Response: Our green finance solutions cover a wide range of asset classes designed to positively impact the transition to a low-carbon and climate-resilient economy, drawing upon the expertise of various specialist departments across our divisions. Our offering in the area of wealth management, for example, comprises a number of funds focused on sustainability, green bond investments and sustainable real estate as well as products and services in conservation finance. In investment banking, we provide advice for buyside and sellside clients in mergers and acquisitions, project and corporate finance, as well as debt and equity underwriting of public offerings and private placements. Credit Suisse actively supports clean and renewable energy businesses and, until the end of 2018, had been involved in over 110 transactions in this field with a value of more than USD 94 billion since 2010. Furthermore, we supported clients on a number of green bond issuances in 2018. In our Global Markets division, Credit Suisse’s HOLT team is working on incorporating data on carbon emissions into its equity research platform, with the aim of allowing investors to assess carbon intensity and carbon-adjusted returns in conjunction with operating performance. Furthermore, Credit Suisse Global Real Estate takes account of sustainability criteria in the management and development of the properties within our various real estate products. Finally, Credit Suisse Energy Infrastructure Partners, an investment manager specialized in investments in the European energy sector, focuses on direct investments in the capital-intensive elements of the value chain, such as energy transmission, generation, storage and efficiency.
Challenge: The coming decade is expected to see a wealth transfer of around USD 30 trillion, with millennials set to inherit a large portion of this amount. This next generation of investors has been found to assign greater importance to the alignment of their investment portfolio with their personal values and ESG considerations. How is Credit Suisse addressing this shift of focus?

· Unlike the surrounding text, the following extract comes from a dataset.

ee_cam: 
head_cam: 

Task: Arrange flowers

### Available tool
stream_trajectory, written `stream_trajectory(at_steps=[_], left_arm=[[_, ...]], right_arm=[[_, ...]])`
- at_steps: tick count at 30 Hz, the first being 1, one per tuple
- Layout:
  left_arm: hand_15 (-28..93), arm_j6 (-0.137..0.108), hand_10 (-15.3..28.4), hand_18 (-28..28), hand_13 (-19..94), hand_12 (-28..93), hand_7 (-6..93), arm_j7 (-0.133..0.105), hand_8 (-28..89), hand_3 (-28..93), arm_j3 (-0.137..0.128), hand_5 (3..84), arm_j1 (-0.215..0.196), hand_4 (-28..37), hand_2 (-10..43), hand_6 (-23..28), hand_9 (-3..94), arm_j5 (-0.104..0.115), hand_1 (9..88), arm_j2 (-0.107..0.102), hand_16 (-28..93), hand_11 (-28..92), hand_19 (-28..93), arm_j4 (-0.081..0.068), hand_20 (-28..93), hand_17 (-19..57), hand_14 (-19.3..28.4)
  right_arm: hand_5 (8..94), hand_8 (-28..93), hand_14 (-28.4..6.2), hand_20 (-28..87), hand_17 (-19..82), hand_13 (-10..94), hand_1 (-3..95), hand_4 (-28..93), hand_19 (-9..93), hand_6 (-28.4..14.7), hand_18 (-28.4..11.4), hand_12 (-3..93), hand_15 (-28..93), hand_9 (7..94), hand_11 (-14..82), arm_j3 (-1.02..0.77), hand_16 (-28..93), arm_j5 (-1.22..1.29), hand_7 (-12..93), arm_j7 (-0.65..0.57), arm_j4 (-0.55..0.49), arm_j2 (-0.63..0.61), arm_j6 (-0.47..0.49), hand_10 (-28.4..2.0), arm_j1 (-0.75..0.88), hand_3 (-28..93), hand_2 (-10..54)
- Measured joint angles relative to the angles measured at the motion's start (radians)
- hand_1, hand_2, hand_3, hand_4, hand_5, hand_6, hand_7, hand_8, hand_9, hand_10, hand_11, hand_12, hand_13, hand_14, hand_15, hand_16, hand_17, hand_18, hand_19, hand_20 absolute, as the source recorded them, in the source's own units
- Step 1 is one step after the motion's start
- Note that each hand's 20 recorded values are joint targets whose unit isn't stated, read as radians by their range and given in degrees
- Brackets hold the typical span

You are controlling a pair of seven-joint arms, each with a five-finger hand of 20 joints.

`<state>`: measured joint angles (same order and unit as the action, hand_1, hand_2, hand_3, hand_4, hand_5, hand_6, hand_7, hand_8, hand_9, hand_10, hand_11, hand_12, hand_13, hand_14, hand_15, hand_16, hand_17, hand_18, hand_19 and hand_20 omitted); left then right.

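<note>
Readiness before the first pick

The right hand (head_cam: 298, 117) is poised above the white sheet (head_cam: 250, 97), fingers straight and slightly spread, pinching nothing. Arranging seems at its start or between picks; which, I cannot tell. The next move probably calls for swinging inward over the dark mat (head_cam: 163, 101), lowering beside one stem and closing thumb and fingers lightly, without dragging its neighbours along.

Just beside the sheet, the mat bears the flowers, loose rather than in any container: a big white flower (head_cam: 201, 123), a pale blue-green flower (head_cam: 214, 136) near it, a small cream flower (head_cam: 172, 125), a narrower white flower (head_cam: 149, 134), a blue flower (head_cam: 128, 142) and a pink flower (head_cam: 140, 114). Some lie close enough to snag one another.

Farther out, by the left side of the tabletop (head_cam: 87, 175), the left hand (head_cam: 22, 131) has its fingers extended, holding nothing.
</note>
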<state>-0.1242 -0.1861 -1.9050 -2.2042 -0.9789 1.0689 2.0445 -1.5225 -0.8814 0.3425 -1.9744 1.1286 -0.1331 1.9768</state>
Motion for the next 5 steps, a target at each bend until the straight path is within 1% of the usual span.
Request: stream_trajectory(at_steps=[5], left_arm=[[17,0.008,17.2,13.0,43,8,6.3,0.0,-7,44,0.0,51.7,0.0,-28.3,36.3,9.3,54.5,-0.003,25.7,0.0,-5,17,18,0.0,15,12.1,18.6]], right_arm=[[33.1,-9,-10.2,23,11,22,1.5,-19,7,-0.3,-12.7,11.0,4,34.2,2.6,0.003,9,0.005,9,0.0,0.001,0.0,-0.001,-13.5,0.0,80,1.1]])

Response: At Credit Suisse, we want to be close to our current and future clients and fulfill their needs. According to our research, more than 9 in 10 millennials state that social impact is key to their investment decisions. We therefore offer a broad range of products and services that give our clients the option to align their investments with their values. We strive to consistently expand our offering in this space and find ways to strengthen the infrastructure of the market for sustainable and impact investment products and services. As an example of our efforts to create new products and services that aim to help younger investors reach this goal, we partnered with PG Impact Investments in 2018 to launch an offering that aims to improve the lives of underserved individuals by addressing societal challenges while generating financial returns, with a global strategy that focuses on emerging markets in particular. In Asia, our partnership with RobecoSAM saw the launch of the RobecoSAM Smart Mobility Strategy, which focuses on the electric vehicles value chain. Furthermore, we hosted our first impact roundtable on marine conservation and partnered with the One Young World Summit, where young leaders meet to develop solutions to the world's most pressing issues.